Work instructions: Down to the last line, repeat the data below exactly.

Provided data:
↓
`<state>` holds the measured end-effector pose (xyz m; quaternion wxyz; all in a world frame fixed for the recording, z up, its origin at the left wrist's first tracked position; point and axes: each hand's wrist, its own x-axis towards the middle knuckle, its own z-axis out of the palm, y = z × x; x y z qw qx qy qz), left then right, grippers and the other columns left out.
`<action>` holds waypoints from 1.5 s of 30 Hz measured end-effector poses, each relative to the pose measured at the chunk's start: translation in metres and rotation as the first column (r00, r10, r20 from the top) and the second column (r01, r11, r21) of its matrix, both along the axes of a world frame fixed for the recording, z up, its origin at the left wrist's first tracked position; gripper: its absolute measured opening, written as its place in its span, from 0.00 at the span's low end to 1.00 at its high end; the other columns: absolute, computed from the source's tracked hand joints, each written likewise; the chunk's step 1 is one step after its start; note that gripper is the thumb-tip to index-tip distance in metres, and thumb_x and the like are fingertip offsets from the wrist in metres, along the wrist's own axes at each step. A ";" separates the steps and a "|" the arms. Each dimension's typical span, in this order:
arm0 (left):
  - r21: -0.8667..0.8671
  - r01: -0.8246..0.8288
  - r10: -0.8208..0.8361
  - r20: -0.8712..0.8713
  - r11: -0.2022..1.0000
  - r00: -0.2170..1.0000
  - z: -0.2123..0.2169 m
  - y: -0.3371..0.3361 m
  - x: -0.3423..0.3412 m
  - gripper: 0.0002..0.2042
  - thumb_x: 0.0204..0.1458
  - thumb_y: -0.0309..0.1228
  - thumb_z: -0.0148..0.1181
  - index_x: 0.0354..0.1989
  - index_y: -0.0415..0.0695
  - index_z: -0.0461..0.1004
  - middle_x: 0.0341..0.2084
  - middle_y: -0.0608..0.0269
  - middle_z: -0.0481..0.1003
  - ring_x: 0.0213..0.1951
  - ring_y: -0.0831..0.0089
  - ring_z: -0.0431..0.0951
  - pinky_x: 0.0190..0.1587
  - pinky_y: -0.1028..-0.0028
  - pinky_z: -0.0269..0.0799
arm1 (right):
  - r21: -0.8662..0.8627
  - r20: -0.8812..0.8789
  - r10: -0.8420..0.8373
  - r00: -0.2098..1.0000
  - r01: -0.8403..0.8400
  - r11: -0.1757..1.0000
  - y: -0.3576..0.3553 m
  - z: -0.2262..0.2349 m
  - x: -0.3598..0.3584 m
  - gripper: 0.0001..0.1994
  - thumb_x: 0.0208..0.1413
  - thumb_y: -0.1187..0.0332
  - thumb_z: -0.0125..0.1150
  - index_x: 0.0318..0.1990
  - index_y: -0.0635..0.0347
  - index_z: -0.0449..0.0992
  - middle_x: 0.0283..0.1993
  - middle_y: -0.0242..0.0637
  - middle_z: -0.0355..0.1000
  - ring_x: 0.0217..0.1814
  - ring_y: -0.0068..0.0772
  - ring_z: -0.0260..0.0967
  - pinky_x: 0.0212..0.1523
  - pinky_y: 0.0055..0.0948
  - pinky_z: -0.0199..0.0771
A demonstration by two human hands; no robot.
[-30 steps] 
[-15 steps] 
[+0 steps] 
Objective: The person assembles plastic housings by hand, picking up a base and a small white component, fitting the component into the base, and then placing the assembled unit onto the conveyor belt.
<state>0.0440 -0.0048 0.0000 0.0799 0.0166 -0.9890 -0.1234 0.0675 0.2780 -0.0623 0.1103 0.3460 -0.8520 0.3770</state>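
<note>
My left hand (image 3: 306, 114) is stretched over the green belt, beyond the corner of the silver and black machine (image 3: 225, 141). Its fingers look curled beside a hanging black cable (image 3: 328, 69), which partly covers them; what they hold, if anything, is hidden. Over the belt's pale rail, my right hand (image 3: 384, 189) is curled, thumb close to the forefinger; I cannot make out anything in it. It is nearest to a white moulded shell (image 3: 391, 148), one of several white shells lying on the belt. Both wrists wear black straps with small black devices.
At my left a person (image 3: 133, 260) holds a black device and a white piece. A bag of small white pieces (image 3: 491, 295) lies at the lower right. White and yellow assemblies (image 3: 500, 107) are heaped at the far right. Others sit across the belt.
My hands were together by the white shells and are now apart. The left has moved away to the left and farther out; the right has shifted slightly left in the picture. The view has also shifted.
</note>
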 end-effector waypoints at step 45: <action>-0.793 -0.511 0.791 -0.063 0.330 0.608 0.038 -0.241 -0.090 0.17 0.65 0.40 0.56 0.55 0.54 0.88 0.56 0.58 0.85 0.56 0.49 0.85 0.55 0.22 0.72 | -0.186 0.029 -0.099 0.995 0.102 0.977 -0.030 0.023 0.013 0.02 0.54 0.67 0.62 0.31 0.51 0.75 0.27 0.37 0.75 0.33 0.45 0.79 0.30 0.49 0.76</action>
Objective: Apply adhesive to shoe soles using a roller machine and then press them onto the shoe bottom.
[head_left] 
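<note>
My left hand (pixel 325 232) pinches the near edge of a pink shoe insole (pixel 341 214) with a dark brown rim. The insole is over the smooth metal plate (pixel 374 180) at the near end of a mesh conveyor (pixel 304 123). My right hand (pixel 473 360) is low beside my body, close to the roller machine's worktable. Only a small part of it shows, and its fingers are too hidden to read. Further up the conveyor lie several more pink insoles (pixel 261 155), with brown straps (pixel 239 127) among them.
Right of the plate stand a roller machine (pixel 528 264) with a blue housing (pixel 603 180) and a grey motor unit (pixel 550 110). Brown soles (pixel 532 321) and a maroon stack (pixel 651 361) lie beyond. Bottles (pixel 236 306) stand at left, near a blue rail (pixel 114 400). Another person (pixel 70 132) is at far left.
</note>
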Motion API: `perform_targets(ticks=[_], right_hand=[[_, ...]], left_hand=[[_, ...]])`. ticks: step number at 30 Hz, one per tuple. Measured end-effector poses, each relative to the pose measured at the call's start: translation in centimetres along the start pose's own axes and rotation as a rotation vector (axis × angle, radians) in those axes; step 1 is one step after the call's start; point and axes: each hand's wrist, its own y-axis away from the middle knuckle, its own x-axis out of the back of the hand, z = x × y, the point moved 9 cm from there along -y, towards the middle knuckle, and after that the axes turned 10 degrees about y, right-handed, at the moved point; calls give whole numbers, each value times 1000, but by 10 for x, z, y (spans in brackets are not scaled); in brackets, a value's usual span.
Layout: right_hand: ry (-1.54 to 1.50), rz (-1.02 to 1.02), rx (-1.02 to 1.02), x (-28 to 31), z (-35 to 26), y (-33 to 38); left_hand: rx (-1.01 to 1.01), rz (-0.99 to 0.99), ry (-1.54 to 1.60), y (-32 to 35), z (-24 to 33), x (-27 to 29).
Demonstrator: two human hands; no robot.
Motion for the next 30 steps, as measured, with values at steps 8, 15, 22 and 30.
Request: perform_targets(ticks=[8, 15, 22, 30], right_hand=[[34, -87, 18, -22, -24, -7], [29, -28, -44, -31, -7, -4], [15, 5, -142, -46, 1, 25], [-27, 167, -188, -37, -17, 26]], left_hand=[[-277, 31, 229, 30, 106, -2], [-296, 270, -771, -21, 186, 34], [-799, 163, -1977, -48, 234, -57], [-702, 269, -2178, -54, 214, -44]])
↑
Your solution:
`<state>` holds the measured end-effector pose (xyz m; quaternion wxyz; all in a world frame fixed for the recording, z up, its origin at the left wrist's first tracked position; point and axes: each hand's wrist, its own x-axis towards the middle knuckle, its own z-axis out of the palm, y = z × x; x y z qw qx qy qz), left then right, grippers and the other columns left out.
`<action>` holds waypoints from 1.5 s of 30 Hz measured end-effector poses, each relative to the pose measured at the chunk's start: translation in metres and rotation as the first column (r00, r10, r20 from the top) and the second column (r01, r11, r21) of its matrix, both along the axes of a world frame fixed for the recording, z up, its origin at the left wrist's first tracked position; gripper: its absolute measured opening, written as its place in its span, from 0.00 at the span's low end to 1.00 at its high end; the other columns: absolute, computed from the source's tracked hand joints, each written likewise; the chunk's step 1 is one step after its start; note that gripper is the thumb-tip to index-tip distance in metres, and thumb_x and the like are fingertip offsets from the wrist in metres, along the wrist's own axes at each step. A ";" separates the steps and a "|" the arms. Each dimension's typical span, in this order:
arm0 (left):
  - r21: -0.8667..0.8671
  - r01: -0.8246..0.8288
  - r10: -0.8208..0.8361
  - r20: -0.8712..0.8713
  - r11: -0.2022..1.0000
  - r00: -0.2170..1.0000
  - z: -0.2123..0.2169 m
  - y: -0.3371..0.3361 m
  - x: -0.3423..0.3412 m
  - gripper: 0.0002..0.2042
  - thumb_x: 0.0204..0.1458
  - thumb_y: -0.0309..0.1228
  - thumb_z: -0.0148..0.1181
  - index_x: 0.0354..0.1989
  - index_y: -0.0415..0.0695
  - index_z: -0.0461..0.1004
  - middle_x: 0.0341..0.2084
  - middle_y: -0.0608..0.0269
  - middle_z: -0.0481..0.1003
  - ring_x: 0.0213..0.1951
  - ring_y: -0.0831..0.0089
  - ring_z: -0.0431..0.0951
  - pinky_x: 0.0190..0.1587
  - pinky_y: -0.1028..-0.0028
  - pinky_z: -0.0269..0.0799
arm1 (right):
  - r21: -0.8662..0.8627
  - r20: -0.8812..0.8789
  - r10: -0.8420..0.8373
  - r00: -0.2098..1.0000
  - r01: -0.8403..0.8400
  - r11: -0.1757..1.0000
  - y: -0.3576..0.3553 m
  - z: -0.2262..0.2349 m
  - x: -0.3598..0.3584 m
  - gripper: 0.0001..0.1994
  - thumb_x: 0.0208..0.1413
  - thumb_y: -0.1187..0.0332
  - thumb_z: -0.0125..0.1150
  - index_x: 0.0318..0.1990
  - index_y: -0.0635..0.0347
  - index_z: -0.0449..0.0992
  - middle_x: 0.0283..0.1993
  - middle_y: -0.0242..0.0637
  - middle_z: -0.0355..0.1000
  - ring_x: 0.0217..0.1814
  - ring_y: -0.0068..0.0772
  - ring_z: -0.0260..0.0967
  - pinky_x: 0.0212..0.1523
  - pinky_y: 0.0055..0.0948
  - pinky_z: -0.0199..0.0771
A demonstration by two human hands; no robot.
[-30 steps] 
[-15 steps] 
[+0 steps] 
Objective: The person assembles plastic housings by hand, picking up a base and a small white component, fitting the component into the base, and then placing the assembled unit onto the conveyor belt.
<state>0.0440 -0.0048 0.0000 0.0799 0.0166 -0.9890 -0.1234 0.0675 0.2780 -0.0623 0.1103 0.3460 -0.8520 0.3770</state>
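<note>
My left hand (image 3: 306, 114) is stretched over the green belt, beyond the corner of the silver and black machine (image 3: 225, 141). Its fingers look curled beside a hanging black cable (image 3: 328, 69), which partly covers them; what they hold, if anything, is hidden. Over the belt's pale rail, my right hand (image 3: 384, 189) is curled, thumb close to the forefinger; I cannot make out anything in it. It is nearest to a white moulded shell (image 3: 391, 148), one of several white shells lying on the belt. Both wrists wear black straps with small black devices.
At my left a person (image 3: 133, 260) holds a black device and a white piece. A bag of small white pieces (image 3: 491, 295) lies at the lower right. White and yellow assemblies (image 3: 500, 107) are heaped at the far right. Others sit across the belt.
My hands were together by the white shells and are now apart. The left has moved away to the left and farther out; the right has shifted slightly left in the picture. The view has also shifted.
</note>
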 end-effector waypoints at step 45: <action>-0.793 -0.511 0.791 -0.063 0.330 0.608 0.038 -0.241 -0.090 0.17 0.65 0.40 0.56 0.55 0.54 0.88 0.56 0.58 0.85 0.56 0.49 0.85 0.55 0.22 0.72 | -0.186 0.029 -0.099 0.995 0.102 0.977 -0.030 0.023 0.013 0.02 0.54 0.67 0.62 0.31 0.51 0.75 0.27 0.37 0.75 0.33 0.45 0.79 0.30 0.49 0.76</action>
Objective: Apply adhesive to shoe soles using a roller machine and then press them onto the shoe bottom.
[head_left] 
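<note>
My left hand (pixel 325 232) pinches the near edge of a pink shoe insole (pixel 341 214) with a dark brown rim. The insole is over the smooth metal plate (pixel 374 180) at the near end of a mesh conveyor (pixel 304 123). My right hand (pixel 473 360) is low beside my body, close to the roller machine's worktable. Only a small part of it shows, and its fingers are too hidden to read. Further up the conveyor lie several more pink insoles (pixel 261 155), with brown straps (pixel 239 127) among them.
Right of the plate stand a roller machine (pixel 528 264) with a blue housing (pixel 603 180) and a grey motor unit (pixel 550 110). Brown soles (pixel 532 321) and a maroon stack (pixel 651 361) lie beyond. Bottles (pixel 236 306) stand at left, near a blue rail (pixel 114 400). Another person (pixel 70 132) is at far left.
</note>
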Motion API: `perform_targets(ticks=[_], right_hand=[[_, ...]], left_hand=[[_, ...]])`. ticks: step number at 30 Hz, one per tuple. Measured end-effector poses, each relative to the pose measured at the call's start: translation in centimetres along the start pose's own axes and rotation as a rotation vector (axis × angle, radians) in those axes; step 1 is one step after the call's start; point and axes: each hand's wrist, its own y-axis away from the middle knuckle, its own x-axis out of the back of the hand, z = x × y, the point moved 9 cm from there along -y, towards the middle knuckle, and after that the axes turned 10 degrees about y, right-handed, at the moved point; calls give whole numbers, each value times 1000, but by 10 for x, z, y (spans in brackets are not scaled); in brackets, a value's usual span.
Layout: right_hand: ry (-1.54 to 1.50), rz (-1.02 to 1.02), rx (-1.02 to 1.02), x (-28 to 31), z (-35 to 26), y (-33 to 38); left_hand: rx (-1.01 to 1.01), rz (-0.99 to 0.99), ry (-1.54 to 1.60), y (-32 to 35), z (-24 to 33), x (-27 to 29).
Demonstrator: two human hands; no robot.
Motion for the next 30 steps, as measured, with values at steps 8, 15, 22 and 30.
Request: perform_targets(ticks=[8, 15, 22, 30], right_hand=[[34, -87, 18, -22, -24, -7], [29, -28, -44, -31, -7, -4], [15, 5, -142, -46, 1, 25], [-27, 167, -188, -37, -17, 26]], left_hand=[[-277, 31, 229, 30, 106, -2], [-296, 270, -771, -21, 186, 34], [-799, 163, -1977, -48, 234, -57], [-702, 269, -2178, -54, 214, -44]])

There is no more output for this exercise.